What you will do
In full and without alteration, write out the records.

****

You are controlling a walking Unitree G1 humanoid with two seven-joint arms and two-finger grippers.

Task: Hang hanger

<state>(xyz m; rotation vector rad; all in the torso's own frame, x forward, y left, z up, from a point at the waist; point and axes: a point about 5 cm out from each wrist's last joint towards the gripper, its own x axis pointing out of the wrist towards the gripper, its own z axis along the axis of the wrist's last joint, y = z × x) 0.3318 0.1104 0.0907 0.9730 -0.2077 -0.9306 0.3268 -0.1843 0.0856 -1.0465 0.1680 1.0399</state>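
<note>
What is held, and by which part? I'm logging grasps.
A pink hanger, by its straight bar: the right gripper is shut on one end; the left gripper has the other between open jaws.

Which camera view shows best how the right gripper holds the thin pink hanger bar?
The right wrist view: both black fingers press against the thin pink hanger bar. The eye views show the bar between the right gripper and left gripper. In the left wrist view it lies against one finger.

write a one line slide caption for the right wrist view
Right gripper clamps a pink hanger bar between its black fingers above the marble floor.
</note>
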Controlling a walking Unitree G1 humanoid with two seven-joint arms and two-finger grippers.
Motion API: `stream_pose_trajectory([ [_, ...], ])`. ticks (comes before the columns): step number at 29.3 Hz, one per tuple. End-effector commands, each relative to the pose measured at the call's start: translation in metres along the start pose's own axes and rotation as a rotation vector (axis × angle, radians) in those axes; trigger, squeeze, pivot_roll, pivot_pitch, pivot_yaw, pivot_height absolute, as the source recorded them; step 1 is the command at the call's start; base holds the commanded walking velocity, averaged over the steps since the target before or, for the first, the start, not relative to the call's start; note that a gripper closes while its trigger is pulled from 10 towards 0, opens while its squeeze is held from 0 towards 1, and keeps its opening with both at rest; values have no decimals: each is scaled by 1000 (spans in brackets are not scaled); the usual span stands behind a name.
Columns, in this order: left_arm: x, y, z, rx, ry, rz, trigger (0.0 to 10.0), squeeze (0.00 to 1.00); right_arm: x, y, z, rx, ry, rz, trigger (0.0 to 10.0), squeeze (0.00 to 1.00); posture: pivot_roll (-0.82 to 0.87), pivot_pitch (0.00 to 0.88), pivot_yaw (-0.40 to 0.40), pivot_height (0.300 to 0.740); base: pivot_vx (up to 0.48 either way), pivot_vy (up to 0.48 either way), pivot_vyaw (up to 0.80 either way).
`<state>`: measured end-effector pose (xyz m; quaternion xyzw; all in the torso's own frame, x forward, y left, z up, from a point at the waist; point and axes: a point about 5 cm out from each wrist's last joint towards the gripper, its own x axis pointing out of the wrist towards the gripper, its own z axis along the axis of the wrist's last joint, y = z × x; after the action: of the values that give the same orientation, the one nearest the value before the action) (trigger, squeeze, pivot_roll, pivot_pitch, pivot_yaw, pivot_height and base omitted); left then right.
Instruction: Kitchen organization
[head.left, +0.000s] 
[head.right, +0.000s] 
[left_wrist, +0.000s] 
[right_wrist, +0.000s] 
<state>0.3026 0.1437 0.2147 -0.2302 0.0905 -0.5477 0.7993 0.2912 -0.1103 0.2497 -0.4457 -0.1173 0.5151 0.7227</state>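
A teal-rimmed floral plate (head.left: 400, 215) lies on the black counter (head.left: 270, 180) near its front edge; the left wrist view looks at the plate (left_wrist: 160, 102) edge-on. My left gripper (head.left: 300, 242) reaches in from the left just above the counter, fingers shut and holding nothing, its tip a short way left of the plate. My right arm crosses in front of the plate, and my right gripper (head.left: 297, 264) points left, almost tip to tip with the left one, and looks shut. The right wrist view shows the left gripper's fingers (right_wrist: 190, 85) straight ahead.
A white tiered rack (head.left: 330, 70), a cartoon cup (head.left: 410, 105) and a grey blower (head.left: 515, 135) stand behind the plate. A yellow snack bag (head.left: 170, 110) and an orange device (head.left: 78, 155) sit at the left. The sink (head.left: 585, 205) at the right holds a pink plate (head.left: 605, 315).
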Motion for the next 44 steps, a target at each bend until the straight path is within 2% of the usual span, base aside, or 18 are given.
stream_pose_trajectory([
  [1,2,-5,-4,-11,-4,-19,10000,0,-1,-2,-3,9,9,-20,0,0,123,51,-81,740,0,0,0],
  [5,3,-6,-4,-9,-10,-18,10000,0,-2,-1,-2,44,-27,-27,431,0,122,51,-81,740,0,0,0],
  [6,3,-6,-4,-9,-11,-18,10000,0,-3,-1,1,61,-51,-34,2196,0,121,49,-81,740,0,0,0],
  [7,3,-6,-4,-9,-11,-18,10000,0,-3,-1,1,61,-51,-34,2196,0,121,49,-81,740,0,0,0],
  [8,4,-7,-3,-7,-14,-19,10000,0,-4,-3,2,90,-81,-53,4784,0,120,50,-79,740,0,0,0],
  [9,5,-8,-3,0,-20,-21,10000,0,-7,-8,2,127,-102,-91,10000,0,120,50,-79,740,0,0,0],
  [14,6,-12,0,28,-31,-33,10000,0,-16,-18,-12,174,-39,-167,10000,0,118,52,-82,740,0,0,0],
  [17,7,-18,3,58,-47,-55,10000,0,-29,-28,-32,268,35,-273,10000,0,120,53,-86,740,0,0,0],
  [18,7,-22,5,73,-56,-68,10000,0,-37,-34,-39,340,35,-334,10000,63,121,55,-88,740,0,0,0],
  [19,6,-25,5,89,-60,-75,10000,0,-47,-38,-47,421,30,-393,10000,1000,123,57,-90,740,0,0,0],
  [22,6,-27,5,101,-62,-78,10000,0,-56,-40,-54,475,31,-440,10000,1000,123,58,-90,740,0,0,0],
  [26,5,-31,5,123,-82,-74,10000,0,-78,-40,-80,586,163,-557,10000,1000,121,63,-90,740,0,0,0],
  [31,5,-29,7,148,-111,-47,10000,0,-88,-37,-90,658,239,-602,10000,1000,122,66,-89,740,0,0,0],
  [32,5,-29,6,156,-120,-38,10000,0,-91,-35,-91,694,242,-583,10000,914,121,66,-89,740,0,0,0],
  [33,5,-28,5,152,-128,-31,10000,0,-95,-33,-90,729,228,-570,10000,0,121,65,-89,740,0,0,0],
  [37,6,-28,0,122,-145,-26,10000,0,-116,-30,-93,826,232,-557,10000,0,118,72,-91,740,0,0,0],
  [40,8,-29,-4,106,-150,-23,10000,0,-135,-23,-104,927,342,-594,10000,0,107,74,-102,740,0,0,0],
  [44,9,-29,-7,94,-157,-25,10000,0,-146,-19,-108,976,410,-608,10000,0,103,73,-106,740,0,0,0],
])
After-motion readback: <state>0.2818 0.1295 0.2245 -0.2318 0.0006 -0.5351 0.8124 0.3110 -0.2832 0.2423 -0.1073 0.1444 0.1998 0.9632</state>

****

Exercise output
You are controlling a walking Unitree G1 humanoid with two seven-joint arms and two-finger grippers.

Task: Hang hanger

<state>(xyz m; rotation vector rad; all in the torso's own frame, x forward, y left, z up, from a point at the waist; point and axes: a point about 5 cm out from each wrist's last joint towards the gripper, its own x axis pointing out of the wrist towards the gripper, its own z axis along the axis of the wrist's last joint, y = z × x) 0.3318 0.1104 0.0907 0.9730 -0.2077 -0.9306 0.3268 -0.1843 0.0856 -1.0465 0.1680 1.0399</state>
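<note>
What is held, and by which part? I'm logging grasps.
A pink hanger, by its straight bar: the right gripper is shut on one end; the left gripper has the other between open jaws.

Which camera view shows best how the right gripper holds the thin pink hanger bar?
The right wrist view: both black fingers press against the thin pink hanger bar. The eye views show the bar between the right gripper and left gripper. In the left wrist view it lies against one finger.

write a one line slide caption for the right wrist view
Right gripper clamps a pink hanger bar between its black fingers above the marble floor.
</note>
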Controlling a walking Unitree G1 humanoid with two seven-joint arms and two-finger grippers.
Motion API: `stream_pose_trajectory([ [_, ...], ])`. ticks (comes before the columns): step number at 29.3 Hz, one per tuple. End-effector commands, each relative to the pose measured at the call's start: translation in metres along the start pose's own axes and rotation as a rotation vector (axis × angle, radians) in those axes; trigger, squeeze, pivot_roll, pivot_pitch, pivot_yaw, pivot_height absolute, as the source recorded them; step 1 is the command at the call's start; base holds the commanded walking velocity, averaged over the steps since the target before or, for the first, the start, not relative to the call's start; note that a gripper closes while its trigger is pulled from 10 towards 0, opens while its squeeze is held from 0 towards 1, and keeps its opening with both at rest; values have no decimals: each is scaled by 1000 (spans in brackets are not scaled); the usual span stands behind a name.
Columns, in this order: left_arm: x, y, z, rx, ry, rz, trigger (0.0 to 10.0), squeeze (0.00 to 1.00); right_arm: x, y, z, rx, ry, rz, trigger (0.0 to 10.0), squeeze (0.00 to 1.00); posture: pivot_roll (-0.82 to 0.87), pivot_pitch (0.00 to 0.88), pivot_yaw (-0.40 to 0.40), pivot_height (0.300 to 0.740); base: pivot_vx (up to 0.48 either way), pivot_vy (up to 0.48 either way), pivot_vyaw (up to 0.80 either way).
`<state>`: measured end-effector pose (xyz m; quaternion xyzw; all in the torso's own frame, x forward, y left, z up, from a point at the waist; point and axes: a point about 5 cm out from each wrist's last joint towards the gripper, its own x axis pointing out of the wrist towards the gripper, its own z axis along the axis of the wrist's last joint, y = z × x; after the action: of the values that give the same orientation, the one nearest the value before the action) (trigger, squeeze, pivot_roll, pivot_pitch, pivot_yaw, pivot_height and base omitted); left then right.
Instruction: Kitchen organization
[head.left, +0.000s] 
[head.right, +0.000s] 
[left_wrist, +0.000s] 
[right_wrist, +0.000s] 
<state>0.3026 0.1437 0.2147 -0.2302 0.0905 -0.5477 0.7993 0.2912 -0.1103 0.2497 -0.4457 -0.1173 0.5151 0.7227</state>
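A teal-rimmed floral plate (head.left: 400, 215) lies on the black counter (head.left: 270, 180) near its front edge; the left wrist view looks at the plate (left_wrist: 160, 102) edge-on. My left gripper (head.left: 300, 242) reaches in from the left just above the counter, fingers shut and holding nothing, its tip a short way left of the plate. My right arm crosses in front of the plate, and my right gripper (head.left: 297, 264) points left, almost tip to tip with the left one, and looks shut. The right wrist view shows the left gripper's fingers (right_wrist: 190, 85) straight ahead.
A white tiered rack (head.left: 330, 70), a cartoon cup (head.left: 410, 105) and a grey blower (head.left: 515, 135) stand behind the plate. A yellow snack bag (head.left: 170, 110) and an orange device (head.left: 78, 155) sit at the left. The sink (head.left: 585, 205) at the right holds a pink plate (head.left: 605, 315).
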Motion for the next 44 steps, a target at each bend until the straight path is within 2% of the usual span, base aside, or 18 are given.
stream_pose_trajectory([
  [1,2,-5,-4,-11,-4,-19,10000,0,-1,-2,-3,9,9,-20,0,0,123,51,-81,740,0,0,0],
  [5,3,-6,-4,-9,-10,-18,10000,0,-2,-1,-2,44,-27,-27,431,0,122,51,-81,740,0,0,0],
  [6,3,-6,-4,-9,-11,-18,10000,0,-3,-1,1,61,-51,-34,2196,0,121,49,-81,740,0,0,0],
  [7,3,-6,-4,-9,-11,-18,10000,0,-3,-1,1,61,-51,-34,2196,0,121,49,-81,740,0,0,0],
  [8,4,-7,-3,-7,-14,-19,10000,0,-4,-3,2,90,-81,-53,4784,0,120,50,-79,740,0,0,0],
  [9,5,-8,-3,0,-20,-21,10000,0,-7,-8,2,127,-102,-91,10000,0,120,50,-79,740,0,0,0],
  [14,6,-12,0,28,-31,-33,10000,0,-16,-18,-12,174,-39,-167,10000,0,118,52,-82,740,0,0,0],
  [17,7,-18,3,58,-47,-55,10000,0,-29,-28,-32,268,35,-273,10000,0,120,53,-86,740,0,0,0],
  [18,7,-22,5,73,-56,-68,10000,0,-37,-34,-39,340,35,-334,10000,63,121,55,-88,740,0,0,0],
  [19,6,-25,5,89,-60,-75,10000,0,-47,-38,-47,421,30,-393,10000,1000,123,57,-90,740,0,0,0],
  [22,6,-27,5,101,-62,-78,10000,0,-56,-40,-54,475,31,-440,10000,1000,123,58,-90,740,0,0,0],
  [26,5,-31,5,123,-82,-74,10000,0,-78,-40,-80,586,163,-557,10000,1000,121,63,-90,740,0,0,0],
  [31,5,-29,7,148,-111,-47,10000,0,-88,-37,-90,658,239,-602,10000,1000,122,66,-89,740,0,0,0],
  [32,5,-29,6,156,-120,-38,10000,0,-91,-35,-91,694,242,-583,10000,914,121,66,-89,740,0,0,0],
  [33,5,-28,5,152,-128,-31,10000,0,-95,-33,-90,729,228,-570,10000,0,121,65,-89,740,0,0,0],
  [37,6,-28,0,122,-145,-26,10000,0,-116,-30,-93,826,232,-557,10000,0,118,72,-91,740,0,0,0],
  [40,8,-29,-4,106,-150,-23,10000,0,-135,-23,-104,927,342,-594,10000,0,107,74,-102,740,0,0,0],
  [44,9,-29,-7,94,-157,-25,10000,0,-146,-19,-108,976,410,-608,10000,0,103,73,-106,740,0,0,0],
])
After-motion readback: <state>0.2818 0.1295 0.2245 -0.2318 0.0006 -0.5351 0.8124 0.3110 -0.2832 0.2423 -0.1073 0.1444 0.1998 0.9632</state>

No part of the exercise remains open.